Bu da, Hōsen ile gizli bir görüşme düzenlemek için, çok iyi bir zamanlama olduğunu gösteriyor.
“Hey… O veletle iş birliği yapabileceğimizi düşünüyor musunuz gerçekten?”
“Onlarla işbirliği yapabileceğimizi düşünmeseydim, en başından beri bu kadar zaman ve çaba harcamazdım.”
Haklı. Bugünkü görüşmeye gitmemizin temel sebebi de, bu iş birliğinin mümkün olmasından dolayıydı.
“Akademik başarısı yüksek olan öğrencilerin çoğunu Sakayanagi-san ve Ryūen-kun kaptı. Ichinose-san, başarısızlar için bir umut ışığına dönüştü. Şu saatten itibaren ancak taktik değiştirebiliriz: Puanla vererek ya da güven kazanarak oyuna dahil oluruz.”
“Doğru… Sakayanagi ve Ryūen’i puan olarak yenemeyiz ve güven söz konusu olduğunda Ichinose ile boy ölçüşemeyiz…”
“Aynen öyle. İşte bu yüzden, Hōsen-kun’un varlığı bizi hem krize sokuyor, hem de bir fırsat sağlıyor.”
Hōsen, A Sınıfı itibarına, cazibesine ya da sundukları puana aldanmadı.
Dahası, Ichinose’n dost canlısı teklifini de değerlendirmedi.
İşte tam da bu yüzden, D sınıfı olarak bir şansımız var.
“Onlara karşılık olarak bir bedel ödemeden, ne kadar çok kendi tarafımıza çekebiliriz ona bakacağız.”
“Evet.

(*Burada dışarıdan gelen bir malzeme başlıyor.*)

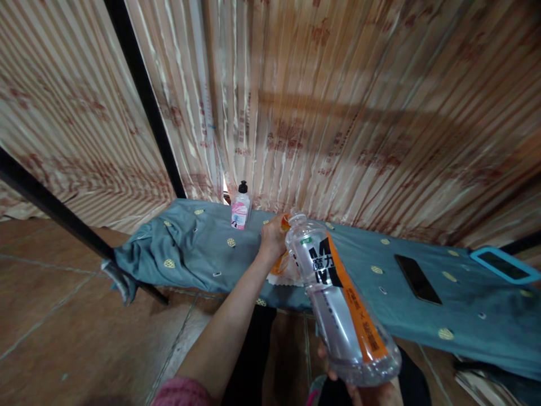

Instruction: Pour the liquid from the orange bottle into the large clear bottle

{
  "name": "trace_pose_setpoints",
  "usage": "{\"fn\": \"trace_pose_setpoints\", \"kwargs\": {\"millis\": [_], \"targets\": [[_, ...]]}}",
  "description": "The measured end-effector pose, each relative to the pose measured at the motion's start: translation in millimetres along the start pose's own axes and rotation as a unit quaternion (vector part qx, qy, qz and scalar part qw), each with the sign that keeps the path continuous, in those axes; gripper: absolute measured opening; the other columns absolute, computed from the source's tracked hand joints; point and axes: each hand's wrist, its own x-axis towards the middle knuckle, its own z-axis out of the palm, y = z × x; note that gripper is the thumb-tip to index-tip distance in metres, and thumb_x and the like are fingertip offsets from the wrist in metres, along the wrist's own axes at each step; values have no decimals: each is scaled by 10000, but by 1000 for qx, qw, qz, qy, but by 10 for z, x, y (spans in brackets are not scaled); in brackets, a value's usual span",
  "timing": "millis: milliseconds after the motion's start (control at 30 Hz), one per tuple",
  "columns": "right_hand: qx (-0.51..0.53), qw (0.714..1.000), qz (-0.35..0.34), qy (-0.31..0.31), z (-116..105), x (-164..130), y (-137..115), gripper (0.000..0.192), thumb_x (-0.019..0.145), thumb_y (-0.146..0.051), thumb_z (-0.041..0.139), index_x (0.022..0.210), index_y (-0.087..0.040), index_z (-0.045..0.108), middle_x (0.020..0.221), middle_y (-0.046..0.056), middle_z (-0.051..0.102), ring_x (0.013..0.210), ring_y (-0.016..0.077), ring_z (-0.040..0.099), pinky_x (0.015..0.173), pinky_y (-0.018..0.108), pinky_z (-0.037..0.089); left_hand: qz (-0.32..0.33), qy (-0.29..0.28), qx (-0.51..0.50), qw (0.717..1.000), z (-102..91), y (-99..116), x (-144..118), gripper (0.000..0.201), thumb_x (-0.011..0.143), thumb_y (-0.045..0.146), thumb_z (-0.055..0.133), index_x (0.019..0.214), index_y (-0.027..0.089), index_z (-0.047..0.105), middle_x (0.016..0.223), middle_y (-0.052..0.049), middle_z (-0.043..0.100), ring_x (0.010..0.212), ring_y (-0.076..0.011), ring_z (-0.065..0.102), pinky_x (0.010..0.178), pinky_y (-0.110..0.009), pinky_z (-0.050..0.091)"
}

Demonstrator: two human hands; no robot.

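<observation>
My right hand (pixel 367 389) grips the base of a large clear plastic bottle (pixel 338 299) with an orange, black and white label, held tilted with its open neck pointing away from me. My left hand (pixel 273 237) reaches forward to the bottle's mouth and holds a small orange cap (pixel 286 221) at the neck. Under the left hand, an orange and white packet (pixel 284 270) lies on the blue-green patterned cloth (pixel 194 254) covering a low surface. A small white bottle with a black cap and pink label (pixel 240 207) stands upright on the cloth beyond my left hand.
A dark phone (pixel 417 278) lies flat on the cloth to the right. A blue-framed tablet (pixel 505 265) rests at the far right edge. Striped beige and red curtains (pixel 338 113) hang behind. Black metal bars (pixel 143 96) cross at left. Brown tiled floor (pixel 63 327) lies below.
</observation>
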Motion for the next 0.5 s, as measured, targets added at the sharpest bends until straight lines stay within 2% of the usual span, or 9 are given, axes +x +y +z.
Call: {"fn": "trace_pose_setpoints", "kwargs": {"millis": [133, 267, 500], "targets": [[17, 1000, -1, -10, -59, 21, 17, 690, 425, -611, 808, 1026, -335, 611, 871, 9, 761, 762, 277, 704, 490, 301, 530, 11, 11, -4, 1000, 18, -23, -3, 147, 781, 223, 585, 876, 147, 668, 862, -65, 698, 799, -175, 640, 722, -265, 492], [5, 1000, -5, -12, -80, 32, 34, 725, 423, -631, 798, 1057, -340, 603, 834, 14, 760, 765, 282, 705, 484, 292, 527, 10, 14, 4, 1000, 18, -18, -4, 129, 777, 202, 593, 859, 140, 671, 859, -70, 695, 805, -172, 638, 727, -257, 491], [11, 1000, 16, -17, -207, 92, 70, 809, 395, -607, 819, 1117, -331, 581, 883, 16, 761, 605, 253, 704, 468, 300, 532, 3, -3, 11, 1000, -3, 20, 5, 131, 812, 234, 555, 803, 152, 657, 817, -51, 686, 776, -160, 628, 717, -255, 482]]}}
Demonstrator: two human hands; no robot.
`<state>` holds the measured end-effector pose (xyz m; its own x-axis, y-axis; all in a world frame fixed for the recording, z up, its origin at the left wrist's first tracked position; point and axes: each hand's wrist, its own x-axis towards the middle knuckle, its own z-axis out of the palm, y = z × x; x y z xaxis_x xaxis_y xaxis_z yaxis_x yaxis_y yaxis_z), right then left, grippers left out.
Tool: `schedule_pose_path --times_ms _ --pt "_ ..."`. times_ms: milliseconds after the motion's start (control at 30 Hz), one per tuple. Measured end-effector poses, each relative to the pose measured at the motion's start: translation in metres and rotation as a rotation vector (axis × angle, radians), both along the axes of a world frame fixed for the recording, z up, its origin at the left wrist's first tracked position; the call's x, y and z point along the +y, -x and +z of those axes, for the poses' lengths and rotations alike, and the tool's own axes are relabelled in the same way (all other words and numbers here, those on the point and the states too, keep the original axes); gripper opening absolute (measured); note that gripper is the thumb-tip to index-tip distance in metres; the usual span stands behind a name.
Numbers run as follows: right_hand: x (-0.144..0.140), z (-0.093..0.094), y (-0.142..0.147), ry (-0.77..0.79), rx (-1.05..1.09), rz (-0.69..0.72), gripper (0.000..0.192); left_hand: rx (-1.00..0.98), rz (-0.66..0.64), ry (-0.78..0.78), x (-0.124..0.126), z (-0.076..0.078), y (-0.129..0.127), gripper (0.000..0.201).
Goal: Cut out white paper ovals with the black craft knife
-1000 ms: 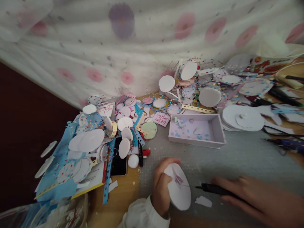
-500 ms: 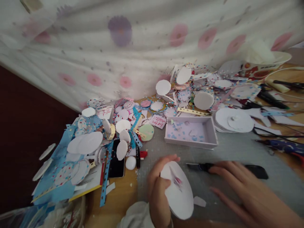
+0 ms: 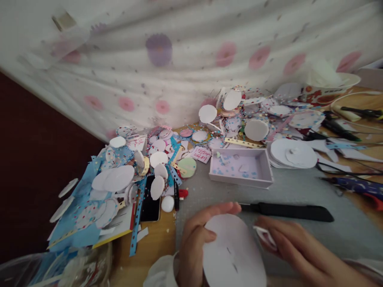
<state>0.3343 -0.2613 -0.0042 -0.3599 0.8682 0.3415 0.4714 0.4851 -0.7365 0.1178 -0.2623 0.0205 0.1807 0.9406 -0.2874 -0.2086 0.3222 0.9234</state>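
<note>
My left hand (image 3: pixel 199 235) grips the edge of a round white paper disc (image 3: pixel 231 249), thumb on its face and fingers behind. Two short dark slits show near the disc's middle. A small folded white piece (image 3: pixel 265 237), pinkish inside, is pinched in my right hand (image 3: pixel 295 243), just right of the disc and apart from it. Behind both hands a black-handled craft knife (image 3: pixel 295 211) lies on the grey cutting mat (image 3: pixel 194 203), its blade end partly behind my left fingertips.
A shallow white box (image 3: pixel 239 181) with paper scraps stands behind the knife. White discs (image 3: pixel 295 153) are stacked to its right, near a blue glue gun (image 3: pixel 350 184). Paper decorations (image 3: pixel 119 178) crowd the left, beside a phone (image 3: pixel 150 207) and a black marker (image 3: pixel 176 195).
My right hand has left the knife and now pinches the small white piece. The disc has turned flatter towards me, and the pink seen at its slit no longer shows.
</note>
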Motion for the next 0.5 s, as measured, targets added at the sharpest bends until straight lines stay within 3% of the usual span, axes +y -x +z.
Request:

Zaman daraldıkça, tehlikeye düşenler bizler, 10.sınıflar olacağız. Pek çok öğrenci partnerlik işini çözdüğü için, dezavantaja düşmekten kurtulamayacağz.”
Hōsen’in bize sunduğu şartlara kulak asmazsak, partnerlerimiz rastgele belirlenecek. O ise, kendi sınıf arkadaşlarının da cezalandırılacağı gerçeğini asla umursamaz.
Horikita’nın onunla nasıl başa çıkacağını merak ediyorum.